• [Exercise description] Please find every line in the records below that contains the word "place", and copy it.
▼
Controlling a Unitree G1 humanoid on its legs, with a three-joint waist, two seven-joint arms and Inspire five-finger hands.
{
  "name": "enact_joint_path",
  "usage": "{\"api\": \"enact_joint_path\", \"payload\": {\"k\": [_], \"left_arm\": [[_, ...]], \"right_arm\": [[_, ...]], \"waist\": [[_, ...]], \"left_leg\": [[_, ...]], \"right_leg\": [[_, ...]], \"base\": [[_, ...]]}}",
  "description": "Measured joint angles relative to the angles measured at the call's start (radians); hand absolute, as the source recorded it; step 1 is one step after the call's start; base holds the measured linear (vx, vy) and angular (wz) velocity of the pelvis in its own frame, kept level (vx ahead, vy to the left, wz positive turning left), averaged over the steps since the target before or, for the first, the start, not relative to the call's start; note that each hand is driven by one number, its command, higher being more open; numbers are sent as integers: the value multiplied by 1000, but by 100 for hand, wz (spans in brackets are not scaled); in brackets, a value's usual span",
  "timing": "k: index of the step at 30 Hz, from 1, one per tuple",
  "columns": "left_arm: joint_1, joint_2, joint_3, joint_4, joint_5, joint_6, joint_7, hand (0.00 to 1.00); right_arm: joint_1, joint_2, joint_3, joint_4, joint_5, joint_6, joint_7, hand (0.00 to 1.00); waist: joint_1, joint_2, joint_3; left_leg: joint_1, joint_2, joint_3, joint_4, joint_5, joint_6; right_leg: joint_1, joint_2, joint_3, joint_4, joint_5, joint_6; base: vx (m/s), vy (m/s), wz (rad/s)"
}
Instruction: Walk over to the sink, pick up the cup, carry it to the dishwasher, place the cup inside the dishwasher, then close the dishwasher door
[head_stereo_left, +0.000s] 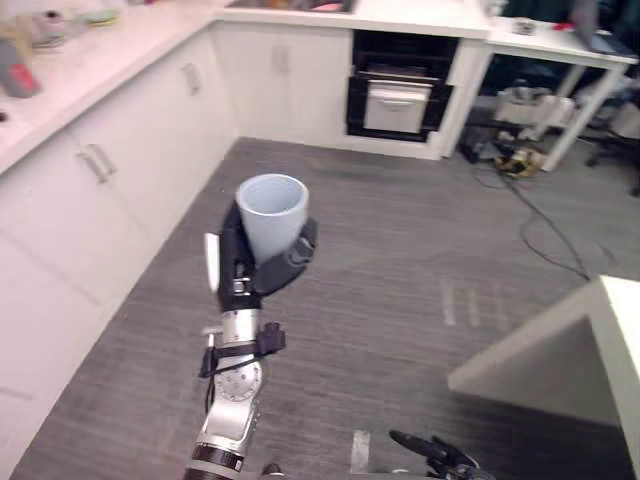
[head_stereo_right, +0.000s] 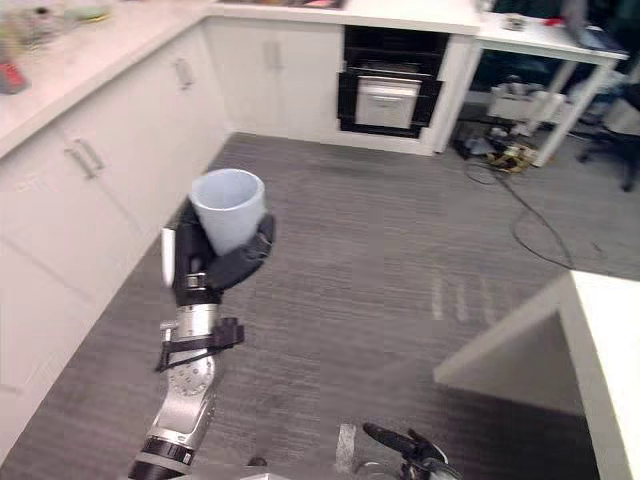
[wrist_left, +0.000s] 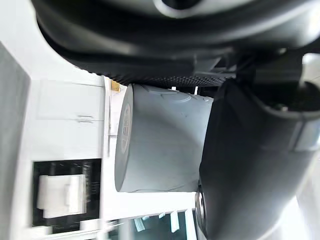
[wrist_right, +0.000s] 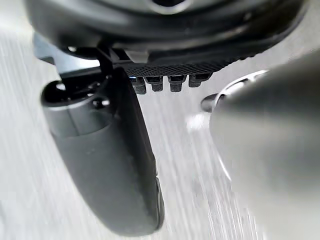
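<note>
**Left eye view:** L hand (head_stereo_left: 250, 262) is up at mid-frame. Its fingers + thumb are curled round the lower half of a pale blue-grey round plastic cup (head_stereo_left: 272, 212). Cup is upright, mouth up, nothing seen inside. It hangs over the grey wood-grain floor (head_stereo_left: 400, 270), well apart from the black-fronted built-in dishwasher (head_stereo_left: 398, 95) in the far white cabinet run. White cabinets w/ metal bar handles (head_stereo_left: 95, 165) run along the left, under a white countertop (head_stereo_left: 130, 45). A white counter corner (head_stereo_left: 570, 350) juts in at lower right. R hand (head_stereo_left: 440, 458) sits low at the bottom edge; its dark fingers look loosely straight and hold nothing.

**Right eye view:** same scene, w/ the cup left of centre. A white thumb cover (head_stereo_right: 168, 258) shows on the L hand's outer side, just beside the cup's base.

**Left wrist view:** cup wall (wrist_left: 160, 145) lies against the palm and the thumb (wrist_left: 250, 165) wraps across its base end, a firm wrap-round grip. Rim faces the cabinets, dishwasher beyond it.

**Right wrist view:** thumb (wrist_right: 105, 155) stands off from the row of fingertips (wrist_right: 172, 82). Nothing sits btwn them, and the floor shows past them.
</note>
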Motion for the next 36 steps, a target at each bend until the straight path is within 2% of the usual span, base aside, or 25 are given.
{"api": "enact_joint_path", "payload": {"k": [3, 6, 7, 11, 13, 15, 18, 22, 27, 30, 32, 34, 36], "left_arm": [[-6, 0, -2, -20, 46, -1, 4, 0], [-1, 12, -3, -20, 50, -1, 4, 0], [44, 90, -33, -11, 23, 23, 42, 0], [46, 88, -33, -11, 23, 24, 42, 0], [64, 79, -13, -11, 20, 24, 42, 0], [86, 57, 27, -11, -16, 25, 17, 0], [85, 40, 71, -8, -94, 25, -24, 0], [85, 41, 167, 0, -188, 27, -67, 0], [84, 48, 253, 13, -291, 36, -81, 0], [85, 48, 266, 22, -291, 50, -80, 0], [88, 46, 267, 22, -291, 54, -81, 0], [103, 42, 267, 11, -289, 58, -83, 0], [147, 23, 279, -47, -265, 61, -84, 0]], "right_arm": [[-40, -7, 26, -13, 0, 1, 9, 100], [-28, -8, 34, -34, 0, 0, 6, 100], [27, 39, 74, 11, -47, -23, 6, 100], [38, 38, 69, 10, -47, -25, 6, 100], [55, 38, 65, 8, -47, -32, 15, 100], [101, 38, 32, -12, -37, -31, 51, 100], [130, 29, 10, -8, -32, -12, 114, 100], [150, 23, -15, 14, 3, 3, 164, 100], [154, 22, -49, 22, 33, 0, 206, 100], [150, 17, -49, 24, 33, -1, 211, 100], [151, 17, -48, 24, 34, -3, 213, 100], [151, 19, -46, 26, 33, 0, 220, 100], [130, 13, -45, 33, 31, 3, 236, 100]], "waist": [[3, 12, 4], [4, -7, 13], [-3, -102, -60], [-4, -102, -61], [0, -99, -83], [-15, -99, -134], [-29, -102, -143], [-30, -103, -142], [-25, -104, -107], [-14, -102, -90], [-11, -96, -81], [-17, -96, -79], [-8, -92, -56]], "left_leg": [[5, 26, 0, -31, 3, -18], [22, 24, 1, -31, 4, -18], [-3, -86, -1, -87, 78, 43], [3, -84, 6, -87, 71, 44], [21, -79, 37, -86, 55, 41], [27, -79, 40, -86, 40, 38], [27, -80, 21, -81, 40, 38], [30, -76, -5, -80, 41, 38], [43, -60, -52, -86, 46, 30], [38, -58, -79, -86, 55, 25], [35, -55, -91, -86, 55, 29], [21, -53, -112, -65, 40, 26], [-65, -43, -110, 104, -50, 37]], "right_leg": [[6, 30, -5, -16, -2, 1], [23, 28, -4, -16, -2, 1], [47, -62, -13, -128, 73, 32], [46, -60, -5, -133, 73, 32], [47, -51, 30, -144, 77, 31], [47, -48, 49, -154, 77, 33], [57, -45, 42, -156, 77, 32], [62, -39, 40, -152, 71, 22], [58, -32, 18, -52, 15, -15], [59, -33, -8, -28, -11, -13], [58, -28, -2, -18, -31, 2], [54, -9, 44, -11, -46, 0], [35, 10, 97, 19, -61, -14]], "base": [[83, -34, 13], [7, -13, 2], [0, 0, 0], [0, -1, -7], [18, -5, -48], [73, -8, -33], [62, -12, 5], [9, -17, 2], [-62, -35, 26], [-94, -37, 30], [-98, -50, 27], [-65, -55, 28], [-9, -47, 3]]}}
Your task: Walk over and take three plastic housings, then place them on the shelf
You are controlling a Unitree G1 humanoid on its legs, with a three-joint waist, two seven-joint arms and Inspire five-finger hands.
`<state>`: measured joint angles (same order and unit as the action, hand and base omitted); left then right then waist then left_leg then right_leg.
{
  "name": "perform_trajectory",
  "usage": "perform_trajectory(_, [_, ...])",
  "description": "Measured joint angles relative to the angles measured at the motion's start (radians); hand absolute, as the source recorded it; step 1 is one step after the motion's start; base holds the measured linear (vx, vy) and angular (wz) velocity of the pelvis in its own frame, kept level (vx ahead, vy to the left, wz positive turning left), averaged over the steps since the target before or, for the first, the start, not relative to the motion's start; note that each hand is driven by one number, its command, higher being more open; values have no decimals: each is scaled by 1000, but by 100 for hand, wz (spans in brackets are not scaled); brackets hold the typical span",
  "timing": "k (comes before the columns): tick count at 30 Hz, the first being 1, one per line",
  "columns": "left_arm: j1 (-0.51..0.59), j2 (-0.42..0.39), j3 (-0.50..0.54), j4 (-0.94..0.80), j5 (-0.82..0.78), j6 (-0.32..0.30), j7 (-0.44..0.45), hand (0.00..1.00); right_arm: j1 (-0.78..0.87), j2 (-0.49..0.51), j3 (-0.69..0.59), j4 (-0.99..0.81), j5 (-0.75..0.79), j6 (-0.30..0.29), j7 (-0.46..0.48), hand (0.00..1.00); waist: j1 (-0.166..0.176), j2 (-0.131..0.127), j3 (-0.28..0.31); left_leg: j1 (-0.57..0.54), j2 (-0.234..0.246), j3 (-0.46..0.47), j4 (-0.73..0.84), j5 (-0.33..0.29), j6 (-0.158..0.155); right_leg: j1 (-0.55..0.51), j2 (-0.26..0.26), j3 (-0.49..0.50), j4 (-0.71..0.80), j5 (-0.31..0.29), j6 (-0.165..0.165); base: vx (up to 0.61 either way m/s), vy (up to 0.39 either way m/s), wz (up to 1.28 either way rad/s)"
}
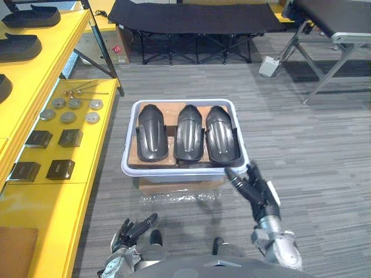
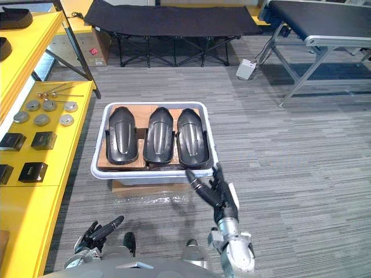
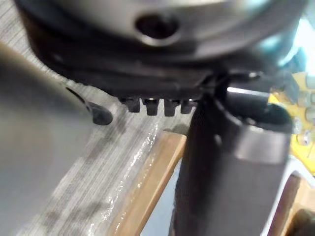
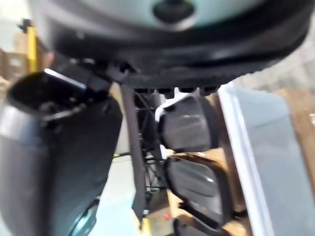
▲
• [Solution to this problem]
Instruction: Walk over to the sink, pick up the cup, carry it to the dishwasher, place the cup inside the dishwasher, then close the dishwasher door
Your task: Walk over and take three plastic housings, then place them on the shelf

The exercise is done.